State the number of lines below in which the word "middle" appears. Nothing else belongs in the answer.

**Input material:**

▬▬▬▬▬▬▬▬▬▬

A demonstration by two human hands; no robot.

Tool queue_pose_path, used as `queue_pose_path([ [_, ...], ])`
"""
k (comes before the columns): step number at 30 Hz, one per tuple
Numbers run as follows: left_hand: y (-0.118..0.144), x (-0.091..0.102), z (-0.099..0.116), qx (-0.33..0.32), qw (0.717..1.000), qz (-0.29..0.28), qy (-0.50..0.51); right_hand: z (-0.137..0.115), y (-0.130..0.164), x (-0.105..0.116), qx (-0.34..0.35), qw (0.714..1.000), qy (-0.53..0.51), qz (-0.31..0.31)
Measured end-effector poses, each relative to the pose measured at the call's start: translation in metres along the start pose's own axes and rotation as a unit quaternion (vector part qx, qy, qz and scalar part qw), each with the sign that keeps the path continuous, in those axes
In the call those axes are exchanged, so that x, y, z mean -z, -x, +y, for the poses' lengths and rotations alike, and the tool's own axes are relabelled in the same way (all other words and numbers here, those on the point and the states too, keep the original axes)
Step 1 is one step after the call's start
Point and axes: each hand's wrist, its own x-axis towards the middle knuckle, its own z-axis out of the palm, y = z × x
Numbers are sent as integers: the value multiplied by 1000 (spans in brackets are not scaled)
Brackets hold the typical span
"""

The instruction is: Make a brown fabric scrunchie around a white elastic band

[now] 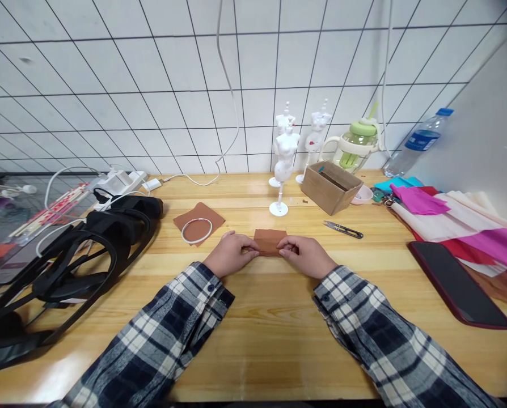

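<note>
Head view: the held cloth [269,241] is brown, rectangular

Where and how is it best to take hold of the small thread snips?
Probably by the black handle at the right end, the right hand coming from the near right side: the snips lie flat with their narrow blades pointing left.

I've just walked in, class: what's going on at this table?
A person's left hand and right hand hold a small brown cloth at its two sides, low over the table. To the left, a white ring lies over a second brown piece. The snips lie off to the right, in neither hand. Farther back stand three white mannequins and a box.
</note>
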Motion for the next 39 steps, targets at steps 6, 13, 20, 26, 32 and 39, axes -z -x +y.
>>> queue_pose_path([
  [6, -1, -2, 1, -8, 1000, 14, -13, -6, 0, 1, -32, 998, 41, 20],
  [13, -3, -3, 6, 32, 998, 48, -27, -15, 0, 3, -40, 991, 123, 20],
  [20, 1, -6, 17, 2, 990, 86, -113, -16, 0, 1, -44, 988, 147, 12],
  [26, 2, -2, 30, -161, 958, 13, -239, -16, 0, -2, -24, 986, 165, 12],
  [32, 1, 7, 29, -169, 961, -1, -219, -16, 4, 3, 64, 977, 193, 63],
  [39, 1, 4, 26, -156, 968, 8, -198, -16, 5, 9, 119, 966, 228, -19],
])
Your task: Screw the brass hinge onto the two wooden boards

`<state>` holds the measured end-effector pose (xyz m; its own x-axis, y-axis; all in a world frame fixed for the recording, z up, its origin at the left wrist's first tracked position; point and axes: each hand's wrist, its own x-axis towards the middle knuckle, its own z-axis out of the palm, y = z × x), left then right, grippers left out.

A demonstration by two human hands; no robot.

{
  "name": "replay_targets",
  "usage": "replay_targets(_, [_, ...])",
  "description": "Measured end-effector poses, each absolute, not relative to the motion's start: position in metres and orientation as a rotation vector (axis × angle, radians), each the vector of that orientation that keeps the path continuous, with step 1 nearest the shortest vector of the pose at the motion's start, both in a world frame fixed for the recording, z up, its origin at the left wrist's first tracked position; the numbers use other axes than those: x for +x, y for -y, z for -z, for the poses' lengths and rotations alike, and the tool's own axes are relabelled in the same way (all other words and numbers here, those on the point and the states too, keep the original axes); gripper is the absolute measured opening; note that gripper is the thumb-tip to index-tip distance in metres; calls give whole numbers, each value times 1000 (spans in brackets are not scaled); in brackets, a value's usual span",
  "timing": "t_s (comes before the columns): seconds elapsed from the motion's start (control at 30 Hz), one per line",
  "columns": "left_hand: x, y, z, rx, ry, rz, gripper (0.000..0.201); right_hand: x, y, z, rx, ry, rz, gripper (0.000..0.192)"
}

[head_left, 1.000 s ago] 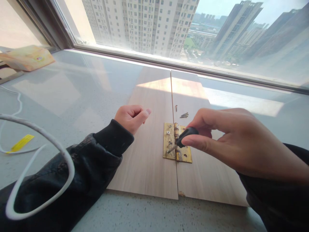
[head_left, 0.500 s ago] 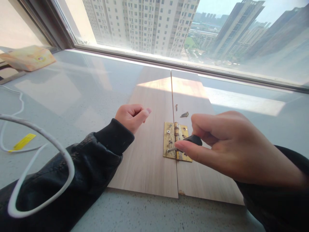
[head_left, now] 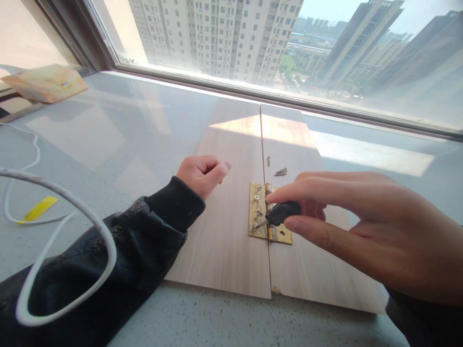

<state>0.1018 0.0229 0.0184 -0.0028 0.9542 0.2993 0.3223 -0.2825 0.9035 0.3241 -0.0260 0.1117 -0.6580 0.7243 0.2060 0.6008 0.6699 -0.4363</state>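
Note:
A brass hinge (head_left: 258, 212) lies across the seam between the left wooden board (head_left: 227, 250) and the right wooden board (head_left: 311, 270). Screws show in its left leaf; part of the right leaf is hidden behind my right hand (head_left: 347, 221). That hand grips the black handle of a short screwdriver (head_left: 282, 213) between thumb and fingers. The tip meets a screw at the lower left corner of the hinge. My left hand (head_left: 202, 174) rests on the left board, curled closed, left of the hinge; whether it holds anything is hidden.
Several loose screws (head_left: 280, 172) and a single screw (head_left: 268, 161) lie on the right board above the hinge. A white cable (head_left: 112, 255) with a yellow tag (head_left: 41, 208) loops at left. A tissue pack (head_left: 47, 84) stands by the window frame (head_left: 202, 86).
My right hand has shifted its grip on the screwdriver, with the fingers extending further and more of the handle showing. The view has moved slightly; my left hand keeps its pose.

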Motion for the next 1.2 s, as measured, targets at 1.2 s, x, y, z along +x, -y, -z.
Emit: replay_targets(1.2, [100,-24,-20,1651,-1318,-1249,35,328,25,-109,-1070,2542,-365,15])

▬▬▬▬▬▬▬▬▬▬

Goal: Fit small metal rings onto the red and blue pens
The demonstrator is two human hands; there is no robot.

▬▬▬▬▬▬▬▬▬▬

**Completed task:**
2